The Imperfect Parenting Guide

You don’t have to be a perfect parent.

But admitting that might feel like a confession.

After all, we live in a world that sells us the story of the “perfect parent” every single day—through media, social networks, parenting experts, our friends, and even the whispering voices inside our own heads. We’re told that good parenting requires intense, constant, sacrificial effort that we must always be available, endlessly selfless, emotionally flawless and regulated.

These pressures are the essence of intensive parenting—a model that overstates parental control, overlooks structural realities, and quietly drains what was once a joyful, rewarding role of its energy, meaning, and self-trust.
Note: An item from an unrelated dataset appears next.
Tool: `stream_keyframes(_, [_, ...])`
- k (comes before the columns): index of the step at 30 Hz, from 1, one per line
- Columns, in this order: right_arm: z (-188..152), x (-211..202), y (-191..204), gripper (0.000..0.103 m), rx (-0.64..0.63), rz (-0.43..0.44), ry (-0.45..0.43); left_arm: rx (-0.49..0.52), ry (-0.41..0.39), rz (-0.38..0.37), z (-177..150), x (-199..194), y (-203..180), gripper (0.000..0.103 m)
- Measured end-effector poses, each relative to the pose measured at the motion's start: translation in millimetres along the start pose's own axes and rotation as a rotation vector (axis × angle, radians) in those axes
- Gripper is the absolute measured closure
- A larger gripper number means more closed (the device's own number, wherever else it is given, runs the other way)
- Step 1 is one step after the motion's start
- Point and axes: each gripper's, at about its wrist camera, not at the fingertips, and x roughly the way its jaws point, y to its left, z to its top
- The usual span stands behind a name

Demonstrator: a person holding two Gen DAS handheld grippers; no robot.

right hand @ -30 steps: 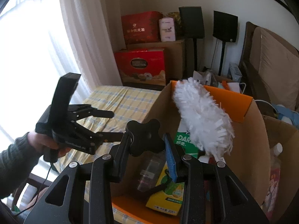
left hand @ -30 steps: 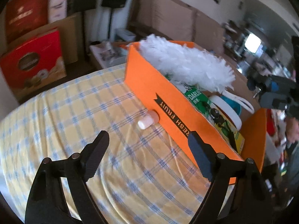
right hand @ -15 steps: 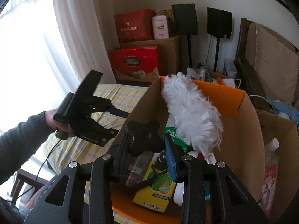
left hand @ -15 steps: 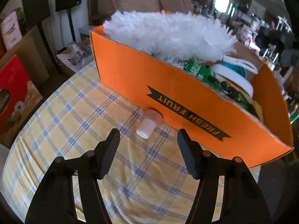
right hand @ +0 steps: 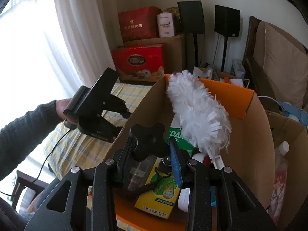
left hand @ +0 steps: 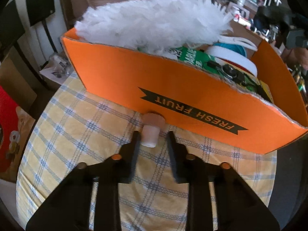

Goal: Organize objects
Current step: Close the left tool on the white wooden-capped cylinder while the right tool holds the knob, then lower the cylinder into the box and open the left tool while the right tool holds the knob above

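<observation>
Down comes the left gripper point(left hand: 152, 136), jaws closing around the small bottle point(left hand: 150, 135): light, slippery; grip mid-body.

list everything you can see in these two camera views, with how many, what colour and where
Box: one, orange outside, brown inside, on the table.
Tablecloth: one, yellow with blue checks, covering the table.
Small bottle: one, pale pink with white end, lying on the cloth against the box's side.
Duster: one, white, sticking out of the box.
Green packet: one, in the box.
Yellow carton: one, in the box.
Knobbed black tool: one, held over the box.
Red gift boxes: two, by the wall.
Speakers: two, black, on stands.
Left gripper: black, jaws closing around the small bottle.
Right gripper: black, shut on the knobbed black tool.
Sleeve: dark.
</observation>
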Motion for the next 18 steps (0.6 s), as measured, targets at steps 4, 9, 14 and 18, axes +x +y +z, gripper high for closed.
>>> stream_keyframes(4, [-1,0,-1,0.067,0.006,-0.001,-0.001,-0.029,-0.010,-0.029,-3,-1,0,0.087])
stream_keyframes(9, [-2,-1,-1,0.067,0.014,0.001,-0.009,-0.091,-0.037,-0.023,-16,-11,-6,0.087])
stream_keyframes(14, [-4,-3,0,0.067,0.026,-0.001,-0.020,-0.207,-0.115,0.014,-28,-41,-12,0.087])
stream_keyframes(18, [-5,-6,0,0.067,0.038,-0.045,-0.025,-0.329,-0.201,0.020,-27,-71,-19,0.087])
This narrative isn’t just false—it’s damaging.

What Is Intensive Parenting?

Intensive parenting, sometimes called over-parenting or “helicopter parenting,” is the prevailing ideology in U.S. parenting culture. It promotes an image of the “ideal parent”—usually the mother—as always focused on the child and prioritizing their enrichment, safety, and emotional well-being, even at great personal cost.

I will lay out the five fundamental beliefs included in the Intensive Parenting style so you know what they are, and then explore how I think we can lighten the load:

1) Parenting is best done by mothers. 

2) Parents should seek out expert support for proper child rearing. 

3) It is naturally time-intensive to care for a child properly. 

4) It is expensive to provide the things the child will need for proper development. 

5) Children are inherently good, innocent, and sacred. 

Four forces drive this framework:

  • Cultural norms that glorify over-involvement and judgment

  • Media and peer pressures that reinforce unattainable standards

  • Genetic essentialism, which tells mothers they are biologically responsible for their child’s success and failures

  • And social systems that offer little support but plenty of blame

A Better Way: Imperfect Parenting

Parenting doesn’t need to be perfect to be powerful. It needs to be real. 🪷

Let’s be clear: less intensive does not mean less invested.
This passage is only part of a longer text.